Come molte serie Bonelli ‘di vecchio stampo’, i presupposti erano abbastanza semplici: nel primo numero, ‘Fort Ghost’ venivamo a conoscenza del soldato Ned Ellis, che ha perso la memoria in seguito all’esplosione di un treno blindato; Ned, vivo a malapena, viene salvato dallo sciamano Sioux Cavallo Zoppo che lo accoglie nella sua tribù e fa di lui un Uomo Strano(uno sciamano), avendo visto nel soldato(che ha una scheggia di metallo in testa) il dono della visione.

Le avventure che Ned si trovava ad affrontare erano delle più disparate e si potevano sostanzialmente riassumere in due filoni principali: quello ‘mistico’ che coinvolgeva situazioni soprannaturali presi principalmente dai miti e dalle leggende degli indiani d’America(che venivano approfonditamente spiegati nelle rubriche dell’albo), con qualche incursione nell’horror più classico e, con il proseguire della serie, con la comparsa di esseri sovrannaturali di chiara ispirazione Lovecraftiana.
L’altro filone era più strettamente western, ed in un certo senso riprendeva un discorso che era stato affrontato nella serie western Bonelli per eccellenza (Tex, per chi ha vissuto su un altro pianeta): quello dell’oppressione dei nativi americani. MV ha affrontato questo tema in modo molto dettagliato, facendo comparire anche figure realmente esistite come il generale Custer, Toro Seduto o Cavallo Pazzo, che non sono stati semplici comparse ma veri e propri coprimari della serie.

Cavallo Pazzo

Il fumetto aveva anche un altra caratteristica: ad un certo punto abbandonava in parte la struttura episodica per concentrarsi su una trama globale, che veniva dipanata numero dopo numero…e che è inevitabilmente giunta ad una fine, decisa e pianificata dall’autore stesso dopo 130 numeri.

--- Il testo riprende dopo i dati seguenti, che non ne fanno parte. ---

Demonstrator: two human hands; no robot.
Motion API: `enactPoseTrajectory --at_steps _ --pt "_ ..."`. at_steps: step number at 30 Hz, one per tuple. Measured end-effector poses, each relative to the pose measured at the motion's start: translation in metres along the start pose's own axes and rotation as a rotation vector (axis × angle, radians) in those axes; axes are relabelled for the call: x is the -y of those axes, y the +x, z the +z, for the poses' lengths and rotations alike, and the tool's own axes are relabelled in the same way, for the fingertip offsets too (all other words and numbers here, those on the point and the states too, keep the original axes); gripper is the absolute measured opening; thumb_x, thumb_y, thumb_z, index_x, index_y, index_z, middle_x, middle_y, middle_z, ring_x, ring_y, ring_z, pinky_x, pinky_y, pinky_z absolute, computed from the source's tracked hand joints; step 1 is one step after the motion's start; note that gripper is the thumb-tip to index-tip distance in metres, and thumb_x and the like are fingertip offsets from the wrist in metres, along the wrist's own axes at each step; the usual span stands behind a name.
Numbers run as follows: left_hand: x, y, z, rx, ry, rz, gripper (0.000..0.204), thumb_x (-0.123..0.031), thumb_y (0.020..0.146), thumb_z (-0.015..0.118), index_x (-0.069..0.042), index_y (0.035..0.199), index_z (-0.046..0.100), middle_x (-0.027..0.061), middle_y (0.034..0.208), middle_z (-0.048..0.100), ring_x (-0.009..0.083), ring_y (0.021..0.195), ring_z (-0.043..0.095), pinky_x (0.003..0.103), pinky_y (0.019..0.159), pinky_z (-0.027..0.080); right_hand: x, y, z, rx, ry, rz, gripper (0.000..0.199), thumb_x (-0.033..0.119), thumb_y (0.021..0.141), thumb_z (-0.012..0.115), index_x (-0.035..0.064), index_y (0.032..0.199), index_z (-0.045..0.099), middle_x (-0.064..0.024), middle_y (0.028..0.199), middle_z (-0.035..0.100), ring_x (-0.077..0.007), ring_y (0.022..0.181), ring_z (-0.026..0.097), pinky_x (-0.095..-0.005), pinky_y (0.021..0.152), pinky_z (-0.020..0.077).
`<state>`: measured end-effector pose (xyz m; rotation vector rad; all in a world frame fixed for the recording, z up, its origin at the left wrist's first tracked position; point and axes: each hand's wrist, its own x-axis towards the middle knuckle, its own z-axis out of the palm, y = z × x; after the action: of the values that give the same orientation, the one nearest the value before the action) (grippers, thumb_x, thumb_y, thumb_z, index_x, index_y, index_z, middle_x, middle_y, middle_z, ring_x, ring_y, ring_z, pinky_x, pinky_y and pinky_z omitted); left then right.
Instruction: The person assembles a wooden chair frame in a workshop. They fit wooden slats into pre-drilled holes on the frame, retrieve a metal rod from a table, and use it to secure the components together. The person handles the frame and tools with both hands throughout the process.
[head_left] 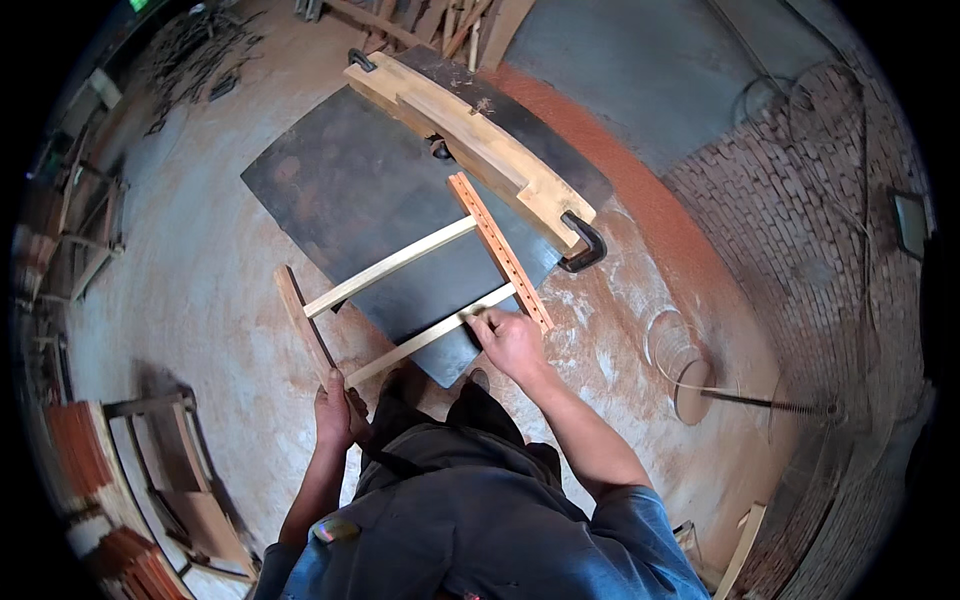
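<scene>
In front of me, over a dark metal machine table, is a wooden frame point(388, 263) made of two side rails and two pale crossbars. Small dark holes run along its reddish right rail point(500, 250). My left hand point(338, 412) is closed around the near end of the left rail point(303, 320). Fingers of my right hand point(510, 340) pinch the near crossbar point(432, 331) close to the right rail. Beyond the frame, a wooden fence point(470, 135) lies across the metal table point(320, 180). A dark cutter or spindle point(440, 148) shows in the fence's gap.
Black clamps point(585, 243) hold the fence at both ends. To the right stands a wire-guarded fan point(692, 390) near a brick wall point(780, 190). Stacked reddish wood pieces point(75, 450) and wooden frames point(185, 480) are at the lower left. Dark scraps point(205, 70) litter the floor at upper left.
</scene>
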<state>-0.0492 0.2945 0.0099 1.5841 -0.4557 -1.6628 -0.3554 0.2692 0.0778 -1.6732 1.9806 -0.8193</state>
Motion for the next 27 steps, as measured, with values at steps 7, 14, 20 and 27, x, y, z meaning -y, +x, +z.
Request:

Il bieco affarista Howard Hogan, l’antagonista principale

Lo ammetto:mi sono commosso quando ho letto la parola ‘Fine’. Perchè Magico Vento ha rappresentato una parte costante della mia vita, fumettistica e non. Ed è stato un momento davvero bello quando ho potuto conoscere l’autore di persona(a Lucca 2011) e ringraziarlo per aver creato una delle mie serie preferite.
E adesso Magico Vento ha la possibilità di vivere ancora, e magari di farsi conoscere da coloro che all’epoca erano troppo giovani, o se lo sono perso. Dategli una possibilità, non ve ne pentirete.

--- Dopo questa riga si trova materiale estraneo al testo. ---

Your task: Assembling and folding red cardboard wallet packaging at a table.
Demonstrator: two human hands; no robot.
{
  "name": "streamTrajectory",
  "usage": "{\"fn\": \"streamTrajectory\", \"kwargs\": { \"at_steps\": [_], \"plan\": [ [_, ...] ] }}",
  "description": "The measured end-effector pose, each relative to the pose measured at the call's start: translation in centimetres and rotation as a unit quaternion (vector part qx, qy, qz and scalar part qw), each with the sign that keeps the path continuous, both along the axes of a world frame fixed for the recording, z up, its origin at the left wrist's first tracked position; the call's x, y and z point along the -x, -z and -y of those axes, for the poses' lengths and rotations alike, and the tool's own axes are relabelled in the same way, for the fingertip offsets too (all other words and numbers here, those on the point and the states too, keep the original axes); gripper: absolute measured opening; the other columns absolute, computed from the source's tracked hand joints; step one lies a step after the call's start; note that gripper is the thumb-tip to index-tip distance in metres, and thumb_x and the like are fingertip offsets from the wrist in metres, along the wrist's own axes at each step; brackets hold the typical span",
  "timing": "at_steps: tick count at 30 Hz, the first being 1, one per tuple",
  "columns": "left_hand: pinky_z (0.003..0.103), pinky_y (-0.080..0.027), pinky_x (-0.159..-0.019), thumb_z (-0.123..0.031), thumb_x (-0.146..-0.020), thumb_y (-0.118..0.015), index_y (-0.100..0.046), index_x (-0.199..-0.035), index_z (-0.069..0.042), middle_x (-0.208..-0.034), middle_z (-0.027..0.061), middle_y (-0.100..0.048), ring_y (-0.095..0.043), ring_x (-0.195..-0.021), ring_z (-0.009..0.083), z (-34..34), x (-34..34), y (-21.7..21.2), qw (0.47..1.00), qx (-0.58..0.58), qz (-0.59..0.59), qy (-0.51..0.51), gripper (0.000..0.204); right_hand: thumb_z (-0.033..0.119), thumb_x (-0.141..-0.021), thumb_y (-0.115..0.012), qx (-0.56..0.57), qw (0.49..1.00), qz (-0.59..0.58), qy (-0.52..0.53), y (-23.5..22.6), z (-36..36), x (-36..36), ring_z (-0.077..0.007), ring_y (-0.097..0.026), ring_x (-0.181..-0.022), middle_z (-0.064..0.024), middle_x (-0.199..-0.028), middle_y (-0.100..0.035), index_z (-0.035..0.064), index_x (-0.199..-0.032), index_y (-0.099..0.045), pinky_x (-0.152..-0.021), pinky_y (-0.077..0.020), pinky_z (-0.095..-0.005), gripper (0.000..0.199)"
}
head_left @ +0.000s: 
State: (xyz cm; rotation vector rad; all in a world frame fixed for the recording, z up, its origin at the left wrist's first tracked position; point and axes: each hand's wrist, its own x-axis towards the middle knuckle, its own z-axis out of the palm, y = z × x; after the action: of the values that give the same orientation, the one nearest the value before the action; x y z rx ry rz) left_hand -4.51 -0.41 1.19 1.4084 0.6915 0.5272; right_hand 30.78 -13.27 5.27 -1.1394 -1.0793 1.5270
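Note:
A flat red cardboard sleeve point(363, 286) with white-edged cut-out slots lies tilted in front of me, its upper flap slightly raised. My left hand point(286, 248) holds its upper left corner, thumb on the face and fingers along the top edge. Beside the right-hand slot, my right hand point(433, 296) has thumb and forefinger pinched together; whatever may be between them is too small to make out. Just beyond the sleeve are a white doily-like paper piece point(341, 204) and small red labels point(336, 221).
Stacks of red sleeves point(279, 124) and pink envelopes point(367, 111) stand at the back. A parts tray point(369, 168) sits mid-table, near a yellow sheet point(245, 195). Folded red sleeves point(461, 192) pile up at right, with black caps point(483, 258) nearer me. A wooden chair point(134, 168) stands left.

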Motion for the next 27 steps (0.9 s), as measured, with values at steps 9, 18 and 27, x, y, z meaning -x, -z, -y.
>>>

Ah, il motivo per cui ve ne ho informati con un mese di ritardo? Potrei dirvi (ed è la verità) che ho cominciato a leggere MV dal numero 2 recuperando il primo solo molti anni dopo, e che volevo mettervi nelle mie stesse condizioni(il numero 2 dell’edizione deluxe è uscito poco fa)…In realtà non era niente di premeditato, ma solo una curiosa coincidenza. Potete riprendere torce e forconi…ma almeno ho qualche metro di vantaggio.